Does X,
given F,
Cause Y?

What a fake sleep study can tell us about research design.

by Florina Sutanto and Arjun Kakkar

This is a simple cause-and-effect model.

We often think in these terms to make sense of the patterns in our lives. In school, you probably came to the conclusion that “doing homework causes me to get good grades”. Sometimes, this relationship is less clear-cut—did your ex really break up with you because of that ugly haircut, or was there something else at play? Either way, it’s a useful framework for evaluating whether something happened because something else happened first.

Researchers take this line of thinking several steps further by expanding this model to account for other, more complex dynamics.

For example, the seemingly straightforward relationship between exercise and sleep quality…

could really be this:

You get the idea.

This process of determining these cause-and-effect relationships between variables is called causal inference. It involves using statistical methods to isolate the causal effect of one variable on another—basically, quantitatively identifying how a change in X leads to a corresponding change in Y.
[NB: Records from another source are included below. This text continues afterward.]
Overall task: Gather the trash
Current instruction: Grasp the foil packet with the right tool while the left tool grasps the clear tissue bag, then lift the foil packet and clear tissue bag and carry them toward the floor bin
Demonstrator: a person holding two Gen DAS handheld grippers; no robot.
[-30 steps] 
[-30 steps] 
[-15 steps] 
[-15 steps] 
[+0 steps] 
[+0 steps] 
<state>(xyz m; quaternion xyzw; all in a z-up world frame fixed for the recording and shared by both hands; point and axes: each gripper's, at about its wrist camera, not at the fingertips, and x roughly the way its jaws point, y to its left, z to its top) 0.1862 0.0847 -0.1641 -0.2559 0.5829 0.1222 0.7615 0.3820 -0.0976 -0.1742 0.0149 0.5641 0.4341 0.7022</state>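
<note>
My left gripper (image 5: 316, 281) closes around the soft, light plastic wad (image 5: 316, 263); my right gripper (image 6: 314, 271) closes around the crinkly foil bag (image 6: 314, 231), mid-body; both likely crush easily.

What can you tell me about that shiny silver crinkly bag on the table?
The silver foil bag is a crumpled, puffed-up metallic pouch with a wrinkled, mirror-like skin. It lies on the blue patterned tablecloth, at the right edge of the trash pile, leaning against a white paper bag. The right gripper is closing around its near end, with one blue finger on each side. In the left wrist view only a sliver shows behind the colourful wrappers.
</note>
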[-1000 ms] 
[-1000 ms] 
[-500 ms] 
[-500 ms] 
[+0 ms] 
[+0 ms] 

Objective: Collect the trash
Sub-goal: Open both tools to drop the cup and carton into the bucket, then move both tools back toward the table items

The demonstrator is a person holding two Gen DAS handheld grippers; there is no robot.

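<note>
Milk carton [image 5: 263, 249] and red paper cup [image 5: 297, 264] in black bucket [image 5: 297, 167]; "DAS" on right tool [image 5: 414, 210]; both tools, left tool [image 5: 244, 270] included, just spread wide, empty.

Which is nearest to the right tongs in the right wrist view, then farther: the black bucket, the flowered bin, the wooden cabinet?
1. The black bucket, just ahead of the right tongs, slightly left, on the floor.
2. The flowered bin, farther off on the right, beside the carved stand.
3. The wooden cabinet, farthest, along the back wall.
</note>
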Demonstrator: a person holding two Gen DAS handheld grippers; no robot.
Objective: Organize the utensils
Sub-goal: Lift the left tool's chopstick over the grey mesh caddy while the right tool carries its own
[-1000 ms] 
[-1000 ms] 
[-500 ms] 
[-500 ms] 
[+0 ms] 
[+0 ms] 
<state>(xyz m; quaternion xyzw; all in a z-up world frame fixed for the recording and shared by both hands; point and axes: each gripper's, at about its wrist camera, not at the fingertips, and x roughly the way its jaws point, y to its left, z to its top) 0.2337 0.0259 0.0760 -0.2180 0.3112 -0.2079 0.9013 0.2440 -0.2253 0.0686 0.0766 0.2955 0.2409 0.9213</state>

Easier said than done, right? The world is tricky! Convoluted! Think about the thousands of factors that could go into something as simple as a night of bad sleep—age, mood, weather, what you had for dinner, when you had dinner, who pissed you off at work yesterday, a random nightmare, etc. So how do you isolate the effect of one variable when there’s so much noise around it?

Let’s go back to this hypothesis.

A simple way to gauge the effect of exercise on your sleep is by tracking various workout intensities and recording how you feel the next morning on a scale from 0 (crappiest night ever) to 1 (best sleep yet), every day for a month. You know that coffee could also affect sleep, so you try to control for it by drinking the same amount each day so that it doesn’t muddle up the experiment.

Here’s that data visualized on a chart.

Your Exercise and Sleep Quality (1 month)

Slide to reveal data.

Day 1 of Week 1 0 of 28 data points

Interesting! Exercise does seem to have an effect on your sleep quality here, and you can see that there’s a general peak indicating your ideal exercise duration. Too little and your sleep quality suffers; too much and—well, you can see it yourself above. (This is a cautionary tale about staying too long on the treadmill.)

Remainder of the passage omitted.